Optimal input DNA thresholds for genome skimming in marine crustacean zooplankton

Abstract

Crustacean zooplanktons are key secondary and tertiary producers in marine ecosystems, yet their genomic resources remain poorly understood. To advance biodiversity research on crustacean zooplankton, this study evaluated the effectiveness of genome skimming, a method that assembles genetic regions, including mitogenome, from shotgun genome sequencing data. Because the small amount of DNA available is a limitation in zooplankton genetics, different input DNA amounts (1 pg-10 ng) were prepared for library construction for genome skimming using two large species: Euphausia pacifica (Euphausiacea) and Calanus glacialis (Copepoda). Additionally, de novo assembly was used to obtain long contigs from short reads because reference-guided assembly can not be applied to all crustacean zooplankton. Evaluation of the raw sequence reads showed increased proportions of high-quality and distinct reads (low duplication levels) for large DNA inputs. By contrast, low sequence quality and high sequence duplication were observed for ≤ 10 pg DNA samples, owing to increased DNA amplification cycles. Complete mitogenomes, including all 37 genes, were successfully retrieved for ≥ 10 pg (E. pacifica) and ≥ 100 pg (C. glacialis) of DNA. Despite the large estimated genome sizes of these zooplankton species, only ≥ 1 and ≥ 3 M reads were sufficient for mitogenome assembly for E. pacifica and C. glacialis, respectively. Nuclear ribosomal repeats and histone 3 were identified in the assembled contigs. As obtaining sufficient DNA amounts (≥ 100 pg) is feasible even from small crustacean zooplankton, genome skimming is a powerful approach for robust phylogenetics and population genetics in marine zooplankton.

Keywords: Copepoda; Euphausiacea; Genome skimming; Mitogenome; Zooplankton.

Figure 1. Workflow for genome skimming in this study.

Figure 2. Quality of sequence reads.

(A) Proportions of high-quality sequence reads after the quality-filtering step. (B) Proportions of sequence reads that remained if duplicated reads are removed (distinct reads). The numbers of reads used for analyses are listed in Table S2.

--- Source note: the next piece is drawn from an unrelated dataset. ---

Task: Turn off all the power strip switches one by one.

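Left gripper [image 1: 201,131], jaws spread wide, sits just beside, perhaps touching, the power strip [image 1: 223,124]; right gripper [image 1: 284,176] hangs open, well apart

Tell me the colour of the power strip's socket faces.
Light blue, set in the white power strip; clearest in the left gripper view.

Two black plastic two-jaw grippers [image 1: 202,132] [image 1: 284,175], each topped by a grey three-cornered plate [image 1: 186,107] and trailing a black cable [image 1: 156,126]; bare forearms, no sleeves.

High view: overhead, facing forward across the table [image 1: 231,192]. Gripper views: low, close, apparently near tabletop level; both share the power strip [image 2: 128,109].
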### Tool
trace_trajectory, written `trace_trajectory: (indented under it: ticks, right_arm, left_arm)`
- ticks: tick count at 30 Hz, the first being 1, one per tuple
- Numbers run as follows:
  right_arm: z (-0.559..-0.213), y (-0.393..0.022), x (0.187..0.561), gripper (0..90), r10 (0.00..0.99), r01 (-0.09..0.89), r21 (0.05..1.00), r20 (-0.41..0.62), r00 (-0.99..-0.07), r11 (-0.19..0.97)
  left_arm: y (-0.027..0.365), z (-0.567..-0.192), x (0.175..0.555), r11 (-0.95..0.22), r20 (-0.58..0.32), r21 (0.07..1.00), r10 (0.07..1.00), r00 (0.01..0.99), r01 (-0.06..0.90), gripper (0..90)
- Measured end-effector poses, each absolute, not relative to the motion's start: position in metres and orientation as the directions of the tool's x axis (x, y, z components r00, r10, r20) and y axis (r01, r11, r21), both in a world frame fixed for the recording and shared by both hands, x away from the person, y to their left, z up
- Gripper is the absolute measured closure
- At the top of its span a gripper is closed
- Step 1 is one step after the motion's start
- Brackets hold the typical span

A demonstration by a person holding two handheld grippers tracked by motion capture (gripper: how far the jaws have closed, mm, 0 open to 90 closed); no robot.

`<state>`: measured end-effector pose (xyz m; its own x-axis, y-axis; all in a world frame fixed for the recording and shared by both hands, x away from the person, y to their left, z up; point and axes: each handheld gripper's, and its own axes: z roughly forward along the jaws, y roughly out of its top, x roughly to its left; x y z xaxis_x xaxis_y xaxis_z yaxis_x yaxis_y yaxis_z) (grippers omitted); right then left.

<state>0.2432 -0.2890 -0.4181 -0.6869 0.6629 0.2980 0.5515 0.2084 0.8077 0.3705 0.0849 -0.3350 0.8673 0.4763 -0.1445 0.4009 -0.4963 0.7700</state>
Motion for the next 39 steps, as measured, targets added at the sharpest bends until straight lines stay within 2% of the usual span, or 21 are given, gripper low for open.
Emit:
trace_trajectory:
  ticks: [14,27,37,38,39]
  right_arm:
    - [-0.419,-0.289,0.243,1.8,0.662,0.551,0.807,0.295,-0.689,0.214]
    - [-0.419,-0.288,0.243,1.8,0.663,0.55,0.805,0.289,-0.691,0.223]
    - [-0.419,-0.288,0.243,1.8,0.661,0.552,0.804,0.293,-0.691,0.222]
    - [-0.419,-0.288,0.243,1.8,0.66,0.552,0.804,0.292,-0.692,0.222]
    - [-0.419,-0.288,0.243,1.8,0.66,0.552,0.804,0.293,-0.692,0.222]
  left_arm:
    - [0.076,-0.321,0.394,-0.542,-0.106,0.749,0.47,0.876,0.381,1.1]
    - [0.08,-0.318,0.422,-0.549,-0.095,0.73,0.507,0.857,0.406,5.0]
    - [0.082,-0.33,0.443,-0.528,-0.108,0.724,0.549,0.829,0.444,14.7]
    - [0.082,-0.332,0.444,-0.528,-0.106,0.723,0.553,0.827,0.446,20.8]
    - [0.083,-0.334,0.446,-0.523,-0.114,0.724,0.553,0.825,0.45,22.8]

Figure 3. Mitochondrial genome sequences for different DNA inputs.

(A) Euphausia pacifica. (B) Calanus glacialis. Note that no >1,500 bp mitochondrial contigs were obtained for 10 and 1 pg samples of C. glacialis. Note that start and end points are different between reference sequences and assembled contigs.

Figure 4. The longest mitochondrial contig in different numbers of sequence reads for assembly.

The samples with 100 pg input DNA are used for Euphausia pacifica and Calanus glacialis.